YOUR INSTRUCTIONS => Using the data below, copy out all lines with the word "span".
+ + +
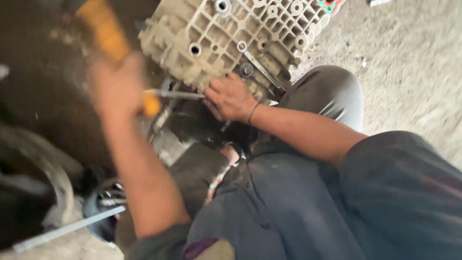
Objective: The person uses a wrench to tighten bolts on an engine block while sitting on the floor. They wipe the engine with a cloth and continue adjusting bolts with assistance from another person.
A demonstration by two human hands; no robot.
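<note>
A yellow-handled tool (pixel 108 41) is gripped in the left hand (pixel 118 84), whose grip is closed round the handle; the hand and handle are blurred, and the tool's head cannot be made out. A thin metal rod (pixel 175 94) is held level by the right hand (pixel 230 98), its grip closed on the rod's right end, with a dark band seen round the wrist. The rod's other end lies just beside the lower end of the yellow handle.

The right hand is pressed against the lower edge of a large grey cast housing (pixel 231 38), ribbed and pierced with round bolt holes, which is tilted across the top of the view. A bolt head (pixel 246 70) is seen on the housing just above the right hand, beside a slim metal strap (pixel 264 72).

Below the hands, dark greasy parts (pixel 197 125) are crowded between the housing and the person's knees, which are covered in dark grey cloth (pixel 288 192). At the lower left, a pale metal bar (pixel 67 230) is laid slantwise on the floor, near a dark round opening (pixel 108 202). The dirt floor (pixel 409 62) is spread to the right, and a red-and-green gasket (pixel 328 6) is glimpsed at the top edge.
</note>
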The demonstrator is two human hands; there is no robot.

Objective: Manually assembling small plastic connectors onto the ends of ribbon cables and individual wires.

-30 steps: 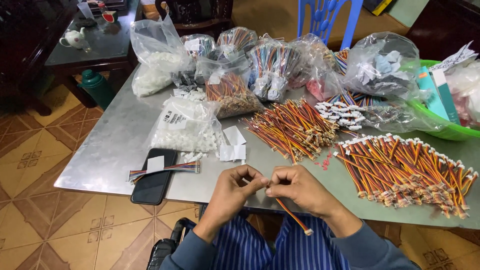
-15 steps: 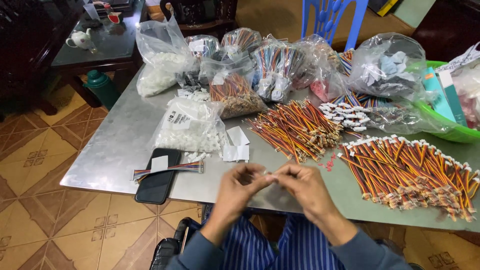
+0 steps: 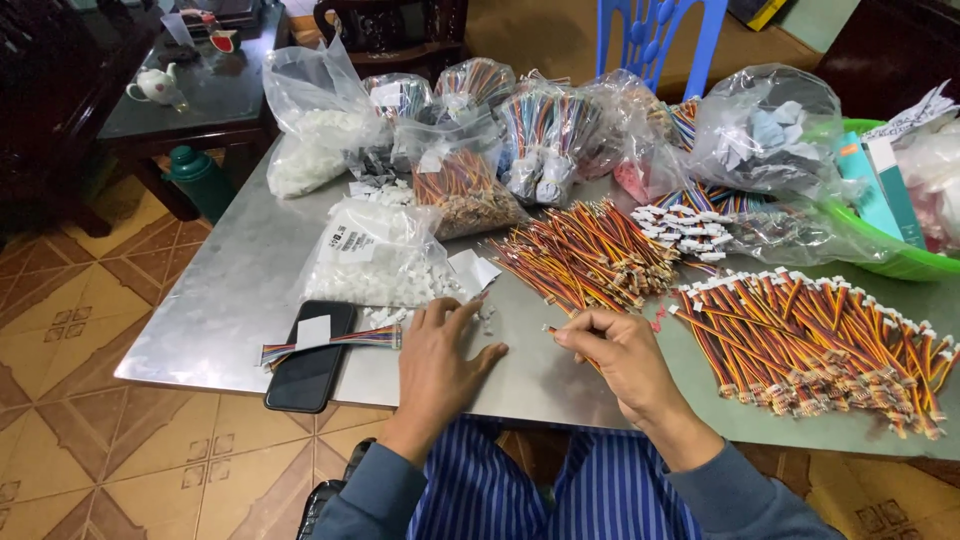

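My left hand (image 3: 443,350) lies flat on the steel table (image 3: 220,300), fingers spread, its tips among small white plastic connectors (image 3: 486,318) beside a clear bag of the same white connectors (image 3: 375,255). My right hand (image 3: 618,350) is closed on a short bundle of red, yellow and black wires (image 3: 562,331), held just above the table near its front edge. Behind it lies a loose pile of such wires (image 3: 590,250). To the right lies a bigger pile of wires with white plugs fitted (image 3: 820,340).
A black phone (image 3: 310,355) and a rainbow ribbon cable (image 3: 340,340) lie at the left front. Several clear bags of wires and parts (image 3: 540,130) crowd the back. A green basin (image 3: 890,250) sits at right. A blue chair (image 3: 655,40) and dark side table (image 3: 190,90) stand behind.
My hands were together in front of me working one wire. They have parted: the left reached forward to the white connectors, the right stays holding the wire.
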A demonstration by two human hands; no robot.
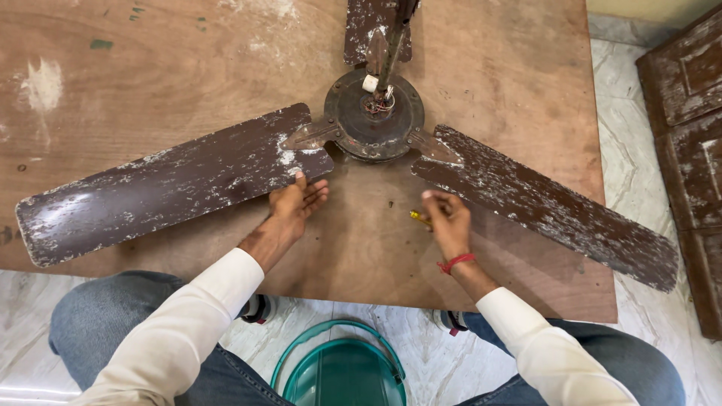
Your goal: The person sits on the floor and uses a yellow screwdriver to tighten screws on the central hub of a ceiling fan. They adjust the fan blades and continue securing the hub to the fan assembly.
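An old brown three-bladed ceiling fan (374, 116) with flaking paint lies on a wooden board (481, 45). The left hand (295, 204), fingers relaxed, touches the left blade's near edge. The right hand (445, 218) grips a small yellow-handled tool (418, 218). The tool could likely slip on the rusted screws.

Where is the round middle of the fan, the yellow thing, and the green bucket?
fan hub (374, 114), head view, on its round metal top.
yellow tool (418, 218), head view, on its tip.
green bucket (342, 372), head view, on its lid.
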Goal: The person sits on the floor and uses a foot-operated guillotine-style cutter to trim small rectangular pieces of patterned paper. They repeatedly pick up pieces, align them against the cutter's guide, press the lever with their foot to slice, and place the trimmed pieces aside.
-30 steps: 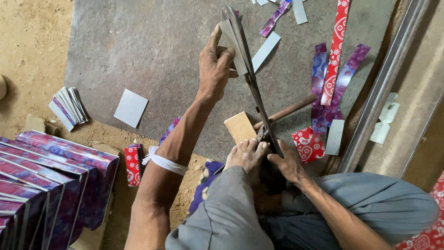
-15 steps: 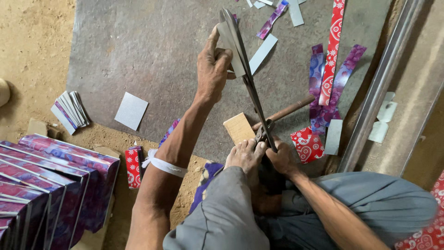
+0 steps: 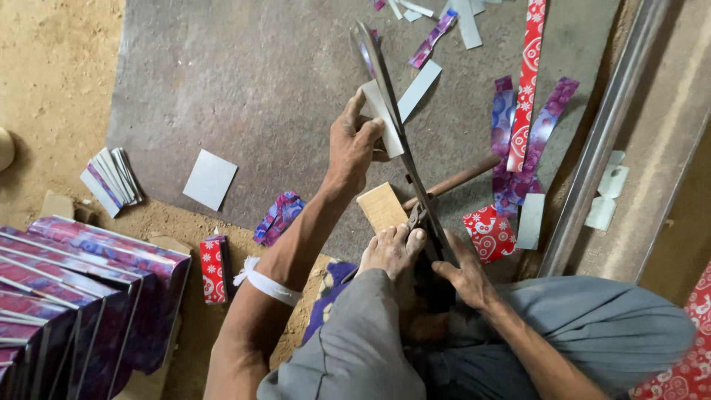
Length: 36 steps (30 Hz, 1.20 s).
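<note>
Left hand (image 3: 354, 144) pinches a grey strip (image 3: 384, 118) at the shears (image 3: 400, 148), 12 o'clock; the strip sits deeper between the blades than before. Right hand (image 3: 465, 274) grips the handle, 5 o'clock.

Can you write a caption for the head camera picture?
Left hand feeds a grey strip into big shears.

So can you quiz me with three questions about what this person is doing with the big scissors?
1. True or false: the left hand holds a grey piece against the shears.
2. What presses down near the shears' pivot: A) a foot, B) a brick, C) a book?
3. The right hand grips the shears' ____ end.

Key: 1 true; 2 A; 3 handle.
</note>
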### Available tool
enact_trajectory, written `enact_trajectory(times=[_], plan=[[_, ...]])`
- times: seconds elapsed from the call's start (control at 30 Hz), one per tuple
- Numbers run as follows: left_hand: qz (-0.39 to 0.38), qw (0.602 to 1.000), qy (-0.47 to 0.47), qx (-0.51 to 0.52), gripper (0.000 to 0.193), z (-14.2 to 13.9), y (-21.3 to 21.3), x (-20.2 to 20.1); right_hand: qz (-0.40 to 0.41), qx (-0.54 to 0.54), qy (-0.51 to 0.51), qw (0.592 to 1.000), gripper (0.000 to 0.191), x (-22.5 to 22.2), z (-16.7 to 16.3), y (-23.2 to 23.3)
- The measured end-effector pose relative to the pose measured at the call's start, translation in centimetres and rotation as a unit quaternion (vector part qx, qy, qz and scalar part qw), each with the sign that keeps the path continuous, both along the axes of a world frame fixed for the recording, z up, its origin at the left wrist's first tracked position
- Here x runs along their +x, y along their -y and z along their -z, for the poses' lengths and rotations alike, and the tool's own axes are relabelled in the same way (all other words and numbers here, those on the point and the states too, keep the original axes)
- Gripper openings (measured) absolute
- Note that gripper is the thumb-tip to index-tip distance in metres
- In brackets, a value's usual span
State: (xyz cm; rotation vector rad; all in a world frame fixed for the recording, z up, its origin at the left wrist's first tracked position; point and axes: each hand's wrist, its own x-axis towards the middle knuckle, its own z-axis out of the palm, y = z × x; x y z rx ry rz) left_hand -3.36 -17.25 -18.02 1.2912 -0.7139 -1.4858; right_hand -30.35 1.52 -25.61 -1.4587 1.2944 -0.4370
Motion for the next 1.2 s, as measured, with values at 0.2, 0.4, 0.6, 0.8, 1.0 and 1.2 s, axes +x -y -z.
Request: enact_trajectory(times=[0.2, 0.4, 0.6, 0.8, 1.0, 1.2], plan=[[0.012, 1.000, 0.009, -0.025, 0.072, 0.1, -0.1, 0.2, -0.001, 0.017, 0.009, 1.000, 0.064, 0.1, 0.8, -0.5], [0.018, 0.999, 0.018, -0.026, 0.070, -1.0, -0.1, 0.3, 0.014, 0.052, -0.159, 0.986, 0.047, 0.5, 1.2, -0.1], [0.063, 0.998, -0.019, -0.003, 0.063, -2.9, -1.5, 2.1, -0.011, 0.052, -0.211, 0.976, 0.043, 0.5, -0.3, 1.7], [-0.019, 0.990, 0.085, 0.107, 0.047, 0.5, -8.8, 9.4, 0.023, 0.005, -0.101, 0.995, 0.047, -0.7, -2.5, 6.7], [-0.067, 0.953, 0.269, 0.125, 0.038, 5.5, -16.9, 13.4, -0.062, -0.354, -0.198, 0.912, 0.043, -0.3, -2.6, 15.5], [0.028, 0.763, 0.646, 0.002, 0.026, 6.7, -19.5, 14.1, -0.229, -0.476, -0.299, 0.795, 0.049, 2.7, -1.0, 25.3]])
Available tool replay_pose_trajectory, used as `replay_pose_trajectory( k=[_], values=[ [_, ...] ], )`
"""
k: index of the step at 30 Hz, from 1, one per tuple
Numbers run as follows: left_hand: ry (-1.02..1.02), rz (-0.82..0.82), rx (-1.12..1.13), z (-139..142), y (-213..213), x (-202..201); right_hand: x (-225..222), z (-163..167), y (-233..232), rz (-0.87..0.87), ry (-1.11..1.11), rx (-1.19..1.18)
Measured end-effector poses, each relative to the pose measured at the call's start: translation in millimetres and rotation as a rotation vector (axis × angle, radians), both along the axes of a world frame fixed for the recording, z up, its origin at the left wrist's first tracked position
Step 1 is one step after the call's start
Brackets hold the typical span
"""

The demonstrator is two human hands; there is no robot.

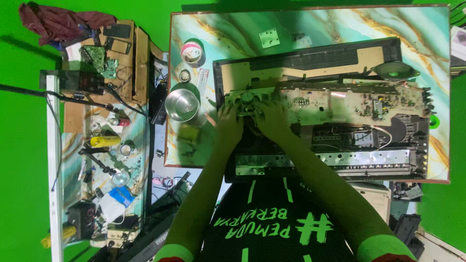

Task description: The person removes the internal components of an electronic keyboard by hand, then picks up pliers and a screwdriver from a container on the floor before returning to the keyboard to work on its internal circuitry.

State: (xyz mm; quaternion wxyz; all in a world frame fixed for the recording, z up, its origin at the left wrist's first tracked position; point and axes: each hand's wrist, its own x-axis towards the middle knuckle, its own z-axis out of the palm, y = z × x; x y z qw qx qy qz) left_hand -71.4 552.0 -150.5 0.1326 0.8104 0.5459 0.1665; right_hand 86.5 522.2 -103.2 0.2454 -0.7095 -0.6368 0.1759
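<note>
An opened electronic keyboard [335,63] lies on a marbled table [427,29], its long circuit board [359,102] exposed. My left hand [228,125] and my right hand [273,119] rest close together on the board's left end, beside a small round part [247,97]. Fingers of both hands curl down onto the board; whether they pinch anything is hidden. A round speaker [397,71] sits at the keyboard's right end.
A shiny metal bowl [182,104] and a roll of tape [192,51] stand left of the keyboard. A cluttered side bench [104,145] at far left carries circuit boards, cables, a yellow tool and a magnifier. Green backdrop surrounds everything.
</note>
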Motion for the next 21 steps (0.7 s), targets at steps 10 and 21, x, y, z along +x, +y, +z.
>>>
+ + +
ANSWER FOR THIS EXERCISE =>
- In brackets, a value's usual span
Brackets hold the typical span

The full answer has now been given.